Work instructions: Reproduce exactly the lines that run from the start of the records below to the line with "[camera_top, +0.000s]", inclusive.

Dataset entries
◇ ◇ ◇ ◇ ◇

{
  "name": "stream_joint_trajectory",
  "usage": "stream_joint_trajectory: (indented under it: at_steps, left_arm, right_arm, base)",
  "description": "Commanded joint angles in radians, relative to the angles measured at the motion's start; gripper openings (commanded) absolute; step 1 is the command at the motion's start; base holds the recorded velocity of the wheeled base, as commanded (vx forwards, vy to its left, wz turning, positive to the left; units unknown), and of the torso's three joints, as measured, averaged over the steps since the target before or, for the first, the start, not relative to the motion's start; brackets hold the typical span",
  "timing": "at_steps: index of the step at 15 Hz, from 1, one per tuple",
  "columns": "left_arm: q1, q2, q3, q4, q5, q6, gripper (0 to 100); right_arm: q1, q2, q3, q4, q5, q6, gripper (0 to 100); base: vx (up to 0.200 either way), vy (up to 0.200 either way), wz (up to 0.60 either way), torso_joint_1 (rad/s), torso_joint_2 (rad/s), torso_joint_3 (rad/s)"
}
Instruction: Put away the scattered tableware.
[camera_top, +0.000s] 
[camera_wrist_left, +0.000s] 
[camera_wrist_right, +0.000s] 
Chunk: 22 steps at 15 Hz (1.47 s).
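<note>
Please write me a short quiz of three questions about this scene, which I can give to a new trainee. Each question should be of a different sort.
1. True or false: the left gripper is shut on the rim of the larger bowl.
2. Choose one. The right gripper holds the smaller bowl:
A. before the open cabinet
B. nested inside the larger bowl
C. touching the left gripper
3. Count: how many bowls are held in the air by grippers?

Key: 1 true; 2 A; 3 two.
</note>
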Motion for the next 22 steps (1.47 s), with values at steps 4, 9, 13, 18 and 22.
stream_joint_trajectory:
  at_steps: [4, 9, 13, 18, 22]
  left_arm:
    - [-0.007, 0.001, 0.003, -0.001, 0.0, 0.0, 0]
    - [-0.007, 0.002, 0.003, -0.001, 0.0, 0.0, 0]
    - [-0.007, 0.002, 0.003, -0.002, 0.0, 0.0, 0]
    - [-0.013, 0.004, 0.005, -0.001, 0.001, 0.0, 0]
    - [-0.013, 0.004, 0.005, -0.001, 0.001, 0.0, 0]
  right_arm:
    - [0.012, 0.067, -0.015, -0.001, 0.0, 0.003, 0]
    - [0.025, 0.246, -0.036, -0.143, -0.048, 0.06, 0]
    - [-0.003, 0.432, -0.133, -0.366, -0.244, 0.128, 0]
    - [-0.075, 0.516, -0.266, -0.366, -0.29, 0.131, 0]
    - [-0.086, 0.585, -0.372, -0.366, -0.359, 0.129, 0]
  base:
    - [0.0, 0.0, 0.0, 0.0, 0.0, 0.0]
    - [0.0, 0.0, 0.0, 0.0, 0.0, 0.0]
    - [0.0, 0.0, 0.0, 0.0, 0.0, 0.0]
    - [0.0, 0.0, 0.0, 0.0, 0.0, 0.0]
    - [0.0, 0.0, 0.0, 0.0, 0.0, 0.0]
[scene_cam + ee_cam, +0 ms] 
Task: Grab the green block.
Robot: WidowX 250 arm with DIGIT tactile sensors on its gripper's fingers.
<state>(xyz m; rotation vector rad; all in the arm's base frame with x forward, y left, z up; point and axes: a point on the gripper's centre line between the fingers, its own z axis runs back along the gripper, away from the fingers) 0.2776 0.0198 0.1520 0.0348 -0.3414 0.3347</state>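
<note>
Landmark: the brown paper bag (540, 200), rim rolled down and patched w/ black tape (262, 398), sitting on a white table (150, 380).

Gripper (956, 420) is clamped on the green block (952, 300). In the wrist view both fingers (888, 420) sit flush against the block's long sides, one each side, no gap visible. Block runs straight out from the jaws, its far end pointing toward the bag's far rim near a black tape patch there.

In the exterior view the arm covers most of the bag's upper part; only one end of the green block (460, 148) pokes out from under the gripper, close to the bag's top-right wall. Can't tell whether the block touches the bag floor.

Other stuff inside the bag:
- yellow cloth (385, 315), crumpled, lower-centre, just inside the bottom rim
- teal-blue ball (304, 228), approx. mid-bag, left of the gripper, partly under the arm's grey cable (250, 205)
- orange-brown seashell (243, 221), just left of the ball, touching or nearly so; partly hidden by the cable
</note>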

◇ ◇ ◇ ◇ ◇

Exercise result:
{
  "name": "stream_joint_trajectory",
  "usage": "stream_joint_trajectory: (indented under it: at_steps, left_arm, right_arm, base)",
  "description": "Commanded joint angles in radians, relative to the angles measured at the motion's start; gripper openings (commanded) absolute; step 1 is the command at the motion's start; base holds the recorded velocity of the wheeled base, as commanded (vx forwards, vy to its left, wz turning, positive to the left; units unknown), and of the torso's three joints, as measured, averaged over the steps since the target before or, for the first, the start, not relative to the motion's start; brackets hold the typical span",
  "timing": "at_steps: index of the step at 15 Hz, from 1, one per tuple",
  "columns": "left_arm: q1, q2, q3, q4, q5, q6, gripper (0 to 100); right_arm: q1, q2, q3, q4, q5, q6, gripper (0 to 100); base: vx (up to 0.200 either way), vy (up to 0.200 either way), wz (up to 0.60 either way), torso_joint_1 (rad/s), torso_joint_2 (rad/s), torso_joint_3 (rad/s)"
}
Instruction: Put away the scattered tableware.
[camera_top, +0.000s] 

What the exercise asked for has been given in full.